Last year’s Palm Sunday branches, withered and dry and burned into ashes – that’s what the pastors used to make smeary crosses on foreheads during Ash Wednesday services.
The solemnity of Lent begins with this tangible reminder: we are Easter people, but this is not Heaven.
This year’s ashes felt more than usually appropriate on my skin. The grit, the dirty, smudgy itch of the cruciform, etched like a bull’s eye on the shell of my brain, declared “death” within a chorus of similar declarations…
Two dear friends are burying their mothers next week.
My father is languishing in a hospital bed.
Thousands of civilians are dying in the Ukraine.
“Death” is literally everywhere I look.
The familiar injunction intoned by the pastor:
“Remember you are dust, and unto dust you will return.”
I wanted to respond:
“Obviously!”
On reflection, this is one more instance when the words of 20th century prophet C.S. Lewis apply:
War creates no absolutely new situation: it simply aggravates the permanent human situation so that we can no longer ignore it. Human life has always been lived on the edge of a precipice… We are mistaken when we compare war with “normal life.” Life has never been normal… But there is no question of death or life for any of us; only a question of this death or of that—of a machine gun bullet now or a cancer forty years later. What does war do to death? It certainly does not make it more frequent; 100 per cent of us die, and the percentage cannot be increased… Yet war does do something to death. It forces us to remember it… War makes death real to us: and that would have been regarded as one of its blessings by most of the great Christians of the past. They thought it good for us to be always aware of our mortality. I am inclined to think they were right.
C.S. Lewis, “Learning in Wartime” (1939).
The typically concise diagnosis Lewis offers here is off in one respect: we have been forced to remember death, daily, globally, for several years now. The present war turns up the volume on a shriek that has been echoing since early 2020. “Awareness of our mortality” circa 2022 is therefore less a virtuous imperative and more a drearily relentless default.
The inevitability of the end of this life – unmistakably demonstrated in everything from a viral pandemic to the shelling of residential neighborhoods – is a settled fact for all of us. But the nature of this life – the purpose of it, the hope (or hopelessness) in which we live it – neither Covid nor Russian tanks have anything to say to that. They are equally mute about the what-happens-next, after the inevitable death by whatever means.
Thinking about death exclusive of those issues of life in the now and in the hereafter is thinking in terms of dead ends. But Ash Wednesday provides the corrective muddled thinking about death.
Indeed, Ash Wednesday points the way out of the impasse.
“Remember you are dust and to dust you will return.”
Nothing original or powerful there.
But then, “Repent, and believe the gospel.”
And everything changes.
Everything.
Because “repent” takes this life and transforms it into an active, purpose-redolent, missional endeavor.
And “the gospel” establishes the fact of the life to come and the “good news” that Jesus Christ is preparing a place for us, with Him, for forever.
Ash Wednesday acknowledges the pitfalls of death-thinking without repentance and the gospel; Ash Wednesday spells out in symbols the difficulty of repenting and believing while still in these death-bound bodies.
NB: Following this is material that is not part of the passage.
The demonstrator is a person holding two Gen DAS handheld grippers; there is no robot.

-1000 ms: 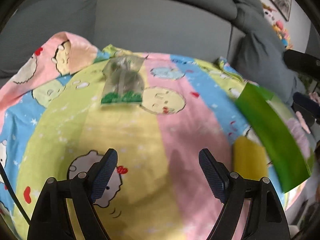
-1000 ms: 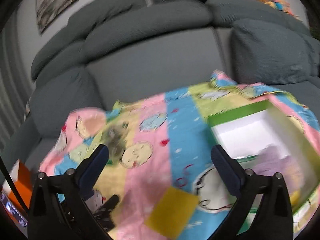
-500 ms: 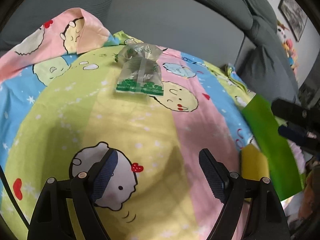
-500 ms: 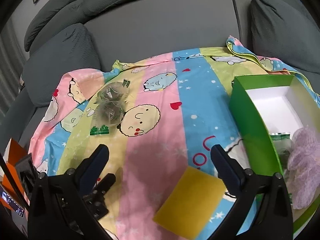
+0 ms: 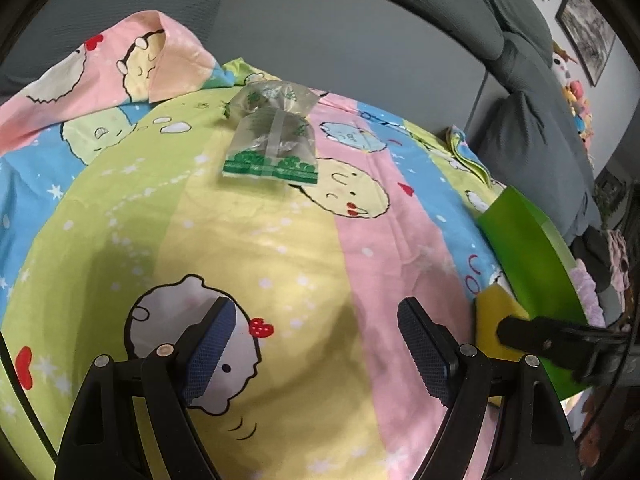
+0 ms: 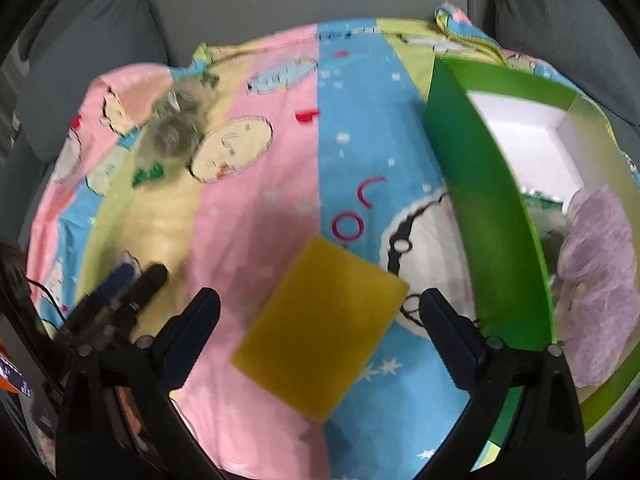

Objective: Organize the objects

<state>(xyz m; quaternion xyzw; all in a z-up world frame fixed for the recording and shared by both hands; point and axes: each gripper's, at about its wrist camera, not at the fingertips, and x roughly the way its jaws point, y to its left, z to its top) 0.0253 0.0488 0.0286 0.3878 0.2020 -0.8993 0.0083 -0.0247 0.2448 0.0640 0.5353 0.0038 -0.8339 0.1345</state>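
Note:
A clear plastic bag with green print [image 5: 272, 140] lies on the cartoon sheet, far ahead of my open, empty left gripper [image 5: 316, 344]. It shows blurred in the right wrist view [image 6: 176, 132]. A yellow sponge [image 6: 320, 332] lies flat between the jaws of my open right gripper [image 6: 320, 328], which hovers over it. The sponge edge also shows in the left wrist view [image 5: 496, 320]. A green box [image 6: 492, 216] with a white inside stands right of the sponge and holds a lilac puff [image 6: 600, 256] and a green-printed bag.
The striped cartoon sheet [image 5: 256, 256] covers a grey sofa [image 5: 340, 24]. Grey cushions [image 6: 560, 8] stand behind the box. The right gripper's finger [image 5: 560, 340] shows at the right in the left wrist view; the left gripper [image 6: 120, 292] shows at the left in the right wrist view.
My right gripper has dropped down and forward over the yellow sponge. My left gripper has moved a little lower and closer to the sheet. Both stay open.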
The symbolic accuracy of the ashes-crosses can be a Life-giving beginning…
Consider the truths Ash Wednesday’s ashes spell out:
When we cut ourselves off from the True Vine, we wither –dry as old palm branches.
In this fallen world, we often see our hopes and dreams burn into ash and nothingness.
We journey from dust to dust, daily dying to something – to ourselves and toward Jesus, on good days; but on bad days, it’s hard to tell.
I think it was Timothy Keller who pointed out that we will always worship something, because we were made to worship – but that where Jesus offers us His blood as our covering, every other idol demands our blood for theirs.
The daily deaths can leave us mangled, anemic, broken.
But… Lent does not leave us where we are on Ash Wednesday because God did not leave us to die.
Ash Wednesday reminds us that we are dirty and lost, but then offers us a 40-day passage to cleansed wholeness, to Jesus’s resurrected holiness.
We begin with ashes made of old things, but we head into the New Thing that Jesus promises to make for us – to make of us!
This year, perhaps more than any other year of my life, I needed those ashes to remind me… not to remember that I am dust, but to remember that I am MORE than dust – that life is MORE than death – that the gospel is the Good News for every single day, now and throughout eternity.
So, I received the ashes and the admonition to remember.
But I received, too, the promise and the Promise-Keeper. He defeated death. He makes Life from dust. He is with us, for Lent and for Easter and forever.